※本コンテンツはアキバ総研が制作した独自コンテンツです。また本コンテンツでは掲載するECサイト等から購入実績などに基づいて手数料をいただくことがあります。
ハッピーチューンであると同時に、デスチューンです
── 作詞で、やりたかったことはなんですか? 喜多村 「gdメン」は、ゲームの世界の中にキャラクターたちが集まって、楽しく会話する作品なので、まずはそこをイメージしたうえで、私がやりたいことを全部入れました。
── 言葉遊びが多いのが特徴で、歌詞を見ながら聴くと、より一層、面白いですよね。 喜多村 わかりやすい言葉を使うというのが私の作詞の目標で、それを実現しつつも、「英語っぽく聞こえるけど、ここは日本語だった」とか、「この音にこの漢字を、あえて当てているのか」という驚きを与えられるような歌詞になったと思います。「gdメン」は「gdgd妖精s(ぐだぐだフェアリーズ)」シリーズのアニメということで、「妖精」という言葉を入れようというのは、最初から考えていて。そのまま使うのではなく、「要請」と置き換えたりして遊びました。
── ★とか♪とか∞とか、記号もどっさり入っていて。 喜多村 目にチカチカしますよね、私の歌詞って(笑)。インフィニティマーク(∞)を、無限を意味するのではなく、妖精の羽根の意味で使ったりしているんです。いろいろやってますが、私の周りにいる作り手側の人たちから、「音符に対して、言葉のチョイスが秀逸なくらいハマっていた」というお言葉をいただけたので、自信を持ってお届けできます。
── 歌詞を書くのは、早いタイプだそうですね。(スタッフ) 「妄想帝国蓄音機」は、3時間くらいで書き上げてました。

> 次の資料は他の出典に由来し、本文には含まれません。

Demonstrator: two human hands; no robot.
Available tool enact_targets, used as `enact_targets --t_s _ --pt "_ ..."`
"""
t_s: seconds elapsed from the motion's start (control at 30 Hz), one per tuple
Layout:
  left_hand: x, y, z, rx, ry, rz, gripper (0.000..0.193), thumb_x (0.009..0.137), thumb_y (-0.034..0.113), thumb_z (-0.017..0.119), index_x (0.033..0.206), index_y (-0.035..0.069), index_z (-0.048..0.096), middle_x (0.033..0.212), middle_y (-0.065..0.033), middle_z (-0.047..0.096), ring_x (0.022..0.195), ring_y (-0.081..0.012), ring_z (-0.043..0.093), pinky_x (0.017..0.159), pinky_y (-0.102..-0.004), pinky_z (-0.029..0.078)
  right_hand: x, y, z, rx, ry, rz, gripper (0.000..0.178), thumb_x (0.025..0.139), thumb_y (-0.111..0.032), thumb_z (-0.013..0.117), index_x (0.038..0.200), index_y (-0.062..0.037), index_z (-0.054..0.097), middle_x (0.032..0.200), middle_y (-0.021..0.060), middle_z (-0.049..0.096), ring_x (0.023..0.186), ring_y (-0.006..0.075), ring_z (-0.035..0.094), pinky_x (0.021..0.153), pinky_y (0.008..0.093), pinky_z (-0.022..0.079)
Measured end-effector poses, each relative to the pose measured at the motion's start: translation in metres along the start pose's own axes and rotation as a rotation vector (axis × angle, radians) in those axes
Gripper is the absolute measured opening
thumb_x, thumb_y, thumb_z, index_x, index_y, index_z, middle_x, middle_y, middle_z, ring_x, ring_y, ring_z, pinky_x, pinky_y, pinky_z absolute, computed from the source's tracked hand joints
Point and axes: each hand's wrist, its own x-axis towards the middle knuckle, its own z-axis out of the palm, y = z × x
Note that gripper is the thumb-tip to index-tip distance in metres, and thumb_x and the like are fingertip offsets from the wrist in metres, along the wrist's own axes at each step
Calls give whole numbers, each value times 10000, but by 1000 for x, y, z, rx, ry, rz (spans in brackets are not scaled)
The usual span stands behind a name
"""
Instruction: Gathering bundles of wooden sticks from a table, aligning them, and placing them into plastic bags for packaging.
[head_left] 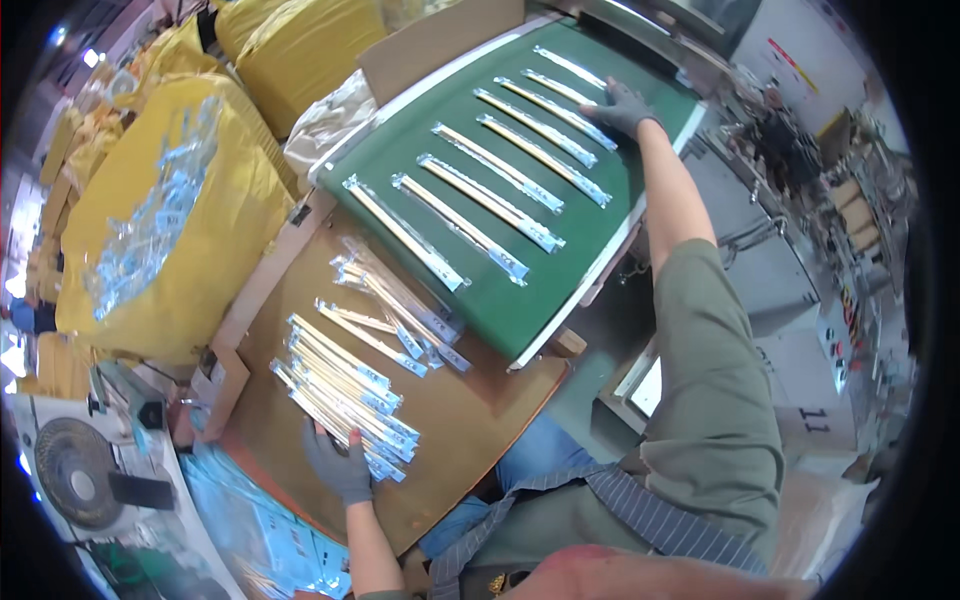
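Observation:
My left hand [341, 466], in a grey glove with bare fingertips, lies against the near end of a pile of wrapped chopsticks [345, 390] on a brown board [470, 420]. Its thumb and fingers are apart at the pile's edge. Far up on the right, my right hand [622, 108], gloved the same way, reaches over a green conveyor belt [480, 285]. Its fingers are stretched out beside the ends of the farthest wrapped chopsticks [570, 68]. Several more clear packets with blue ends lie slanted in a row along the belt, such as the nearest packet [405, 235].
A yellow sack [240, 200] holding clear-and-blue wrappers stands left of the belt. A fan [75, 470] is at the lower left, near blue plastic bags [270, 530]. Grey machine cabinets [750, 230] flank the right side. The belt's pale edge [575, 300] borders the board.

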Motion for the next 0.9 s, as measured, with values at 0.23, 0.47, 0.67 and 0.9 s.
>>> enact_targets --t_s 0.23,0.47,0.67,0.9 --pt "-1 1 -12 37 -22 -28 577 793 268 666 1265 -11 489 1342 -229 435 1210 -387 434 1022 -435 343 -114 -103 46 317 -17 -837 480 937 -376 440 1306 -75 495 1369 163 460 1301 318 390 1090 368 291" --pt "1 -20 9 109 63 23 626 796 446 654 1206 -6 513 1318 -236 463 1223 -384 421 1028 -459 316 -291 -237 49 81 -129 -1008 727 900 -498 427 1392 26 318 1402 271 360 1330 408 300 1112 423 223" --pt "29 32 4 -409 -98 -432 728 904 543 454 1292 -72 422 1346 -278 422 1250 -375 413 1032 -390 328 -272 -304 117 279 -334 -453 904 809 -668 463 1346 54 368 1354 299 403 1266 394 401 1051 406 330" --pt "54 -5 32 -1489 -138 -735 589 843 385 669 1210 -42 496 1096 -112 588 944 -169 561 808 -300 467 -361 -362 119 291 -698 -567 906 654 -670 638 1171 62 508 1173 294 565 1071 374 578 915 388 443"
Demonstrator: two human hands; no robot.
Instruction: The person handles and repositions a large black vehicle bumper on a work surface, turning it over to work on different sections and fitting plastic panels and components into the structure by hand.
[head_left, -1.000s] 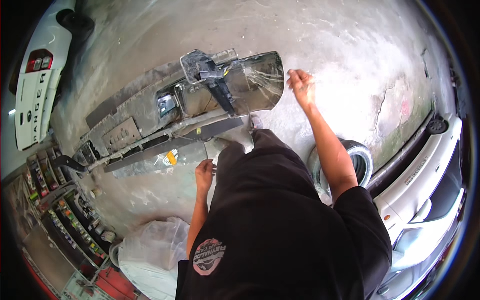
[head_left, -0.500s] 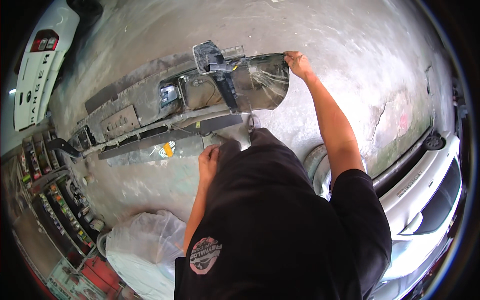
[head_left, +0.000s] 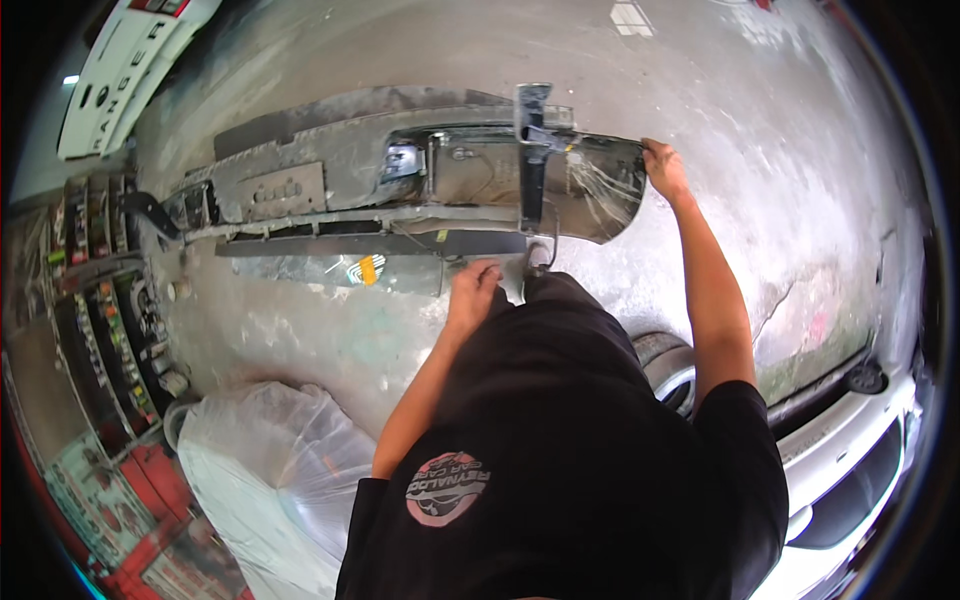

喜多村 声優の仕事の合間に、音楽データをカフェで聴いて、その時感じたことをバッとメモに書くんです。それで、1日の仕事が終わると、「降りてきたーっ」という感じで、メモを元にバーッと歌詞を書き上げて、「こういう感じにしたいんです」とスタッフさんに送りました。日を置いてじっくり考えるんじゃなくて、曲を聴いてビビッと来たことを、すぐに言葉にしたいんですよね。
── その短時間で、ここまで遊び感覚に満ちた歌詞ができ上がるというのは、すごいです。レコーディングはいかがでしたか? 喜多村 痩せました(笑)。ビブラートとか、音を伸ばすところとかとか、伸ばすところとか、アニソンならではのニュアンスを盛りに盛っているので、声帯をかなり酷使するんです。カロリーの消費量もすごくて、短期集中でレコーディングしました。この曲はカラオケで配信になったら、みんなで盛り上がれるハッピーチューンになると思うんですけど、同時にデスチューンにもなると思います(笑)。でも、歌うと、すごく気持ちいいんですよ。
── たしかに汗をかきそうな曲ですね(笑)。 喜多村 新年1発目の曲ということで、めでたいんですけど、楽曲的には病んでいるという(笑)。闇の部分、病んでる部分を表現することに対して後ろめたさがないのが、私のアーティストとしての持ち味だなと思っていて、この曲ではそれをふんだんに出させていただきました。
── 「妄想帝国蓄音機」というタイトルには、どんな意味があるのでしょうか? 喜多村 私の「妄想」を楽曲として具現化して、キタエリストの「帝国」を作りたいという野望と、「gdメン」のキャラがおしゃべりしている様子をイメージした「蓄音機」とを合わせつつ、実はもうひとつ、隠れた意味がある、というタイトルです。それが何かは恥ずかしいので、内緒にしたいと思います(笑)。とにかく、漢字7文字という、胸焼けするような重みのある、オンリーワンのタイトルになったんじゃないかと。